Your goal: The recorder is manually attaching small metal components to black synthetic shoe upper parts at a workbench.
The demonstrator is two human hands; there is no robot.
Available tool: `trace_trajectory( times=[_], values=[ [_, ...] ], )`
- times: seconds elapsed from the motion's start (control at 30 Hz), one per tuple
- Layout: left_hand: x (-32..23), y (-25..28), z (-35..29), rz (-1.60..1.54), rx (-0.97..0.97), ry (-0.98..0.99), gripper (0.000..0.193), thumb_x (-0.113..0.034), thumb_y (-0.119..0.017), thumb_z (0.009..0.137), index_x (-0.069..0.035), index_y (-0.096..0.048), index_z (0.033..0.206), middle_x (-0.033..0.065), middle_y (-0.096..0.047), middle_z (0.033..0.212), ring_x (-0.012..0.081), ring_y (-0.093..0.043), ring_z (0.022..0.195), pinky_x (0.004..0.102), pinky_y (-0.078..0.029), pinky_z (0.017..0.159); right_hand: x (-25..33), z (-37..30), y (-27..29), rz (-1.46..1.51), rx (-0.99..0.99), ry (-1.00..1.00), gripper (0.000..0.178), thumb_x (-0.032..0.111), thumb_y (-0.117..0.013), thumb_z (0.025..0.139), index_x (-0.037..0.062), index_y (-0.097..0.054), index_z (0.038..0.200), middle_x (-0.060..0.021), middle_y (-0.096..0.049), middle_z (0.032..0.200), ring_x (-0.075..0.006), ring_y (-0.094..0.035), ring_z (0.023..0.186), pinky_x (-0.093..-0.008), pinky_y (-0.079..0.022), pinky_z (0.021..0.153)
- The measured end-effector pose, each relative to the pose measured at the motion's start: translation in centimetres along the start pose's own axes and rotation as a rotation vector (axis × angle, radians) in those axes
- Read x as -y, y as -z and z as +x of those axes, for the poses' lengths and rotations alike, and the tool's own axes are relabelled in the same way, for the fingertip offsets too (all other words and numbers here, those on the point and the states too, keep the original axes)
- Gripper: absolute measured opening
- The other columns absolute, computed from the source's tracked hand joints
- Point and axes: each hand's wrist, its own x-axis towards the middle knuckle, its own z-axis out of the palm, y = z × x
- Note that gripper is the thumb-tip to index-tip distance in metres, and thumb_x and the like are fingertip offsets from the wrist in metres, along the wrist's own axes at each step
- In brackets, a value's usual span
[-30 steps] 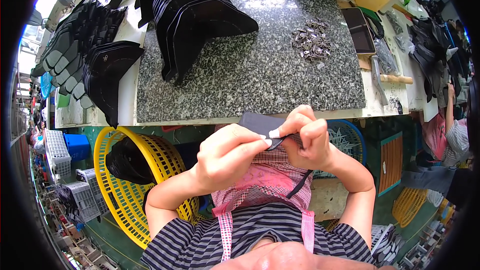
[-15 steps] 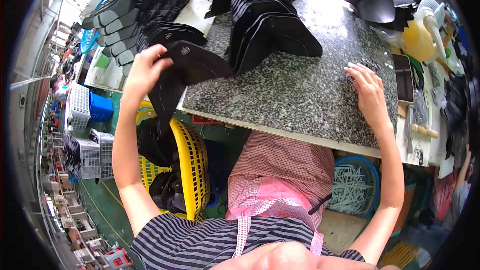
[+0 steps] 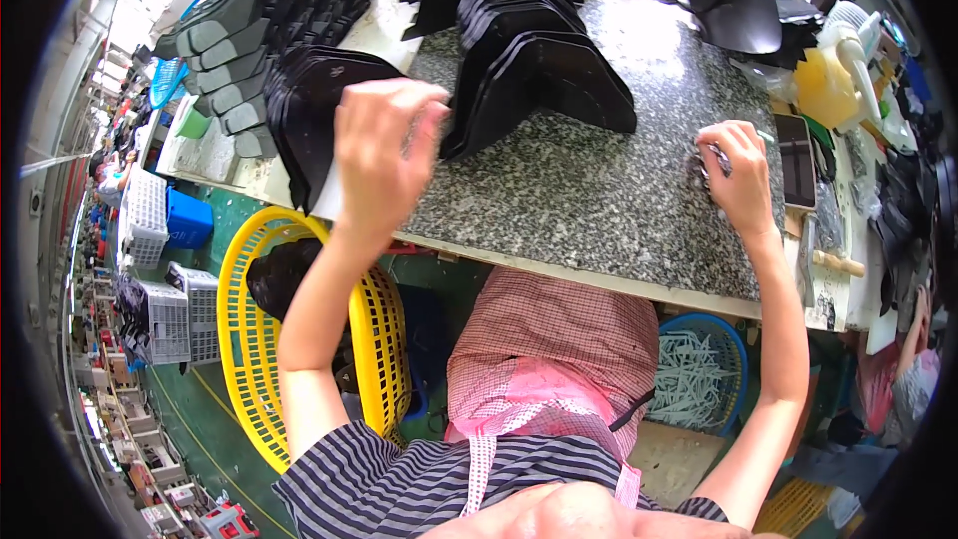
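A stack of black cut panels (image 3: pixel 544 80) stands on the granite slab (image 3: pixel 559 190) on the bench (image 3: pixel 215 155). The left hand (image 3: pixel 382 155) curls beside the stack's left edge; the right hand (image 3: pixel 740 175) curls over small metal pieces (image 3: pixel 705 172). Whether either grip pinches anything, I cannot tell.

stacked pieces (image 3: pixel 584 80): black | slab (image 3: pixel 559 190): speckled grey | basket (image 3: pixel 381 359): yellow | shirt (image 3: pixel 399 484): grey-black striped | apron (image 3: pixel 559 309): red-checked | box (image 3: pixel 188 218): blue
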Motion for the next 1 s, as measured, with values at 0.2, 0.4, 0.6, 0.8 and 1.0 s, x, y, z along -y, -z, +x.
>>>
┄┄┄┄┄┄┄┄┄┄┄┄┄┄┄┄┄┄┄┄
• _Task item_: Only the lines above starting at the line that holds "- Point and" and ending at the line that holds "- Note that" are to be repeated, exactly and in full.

• _Answer box_:
- Point and axes: each hand's wrist, its own x-axis towards the middle knuckle, its own z-axis out of the palm, y = z × x
- Note that gripper is the thumb-tip to index-tip distance in metres, and thumb_x and the like are fingertip offsets from the wrist in metres, along the wrist's own axes at each step

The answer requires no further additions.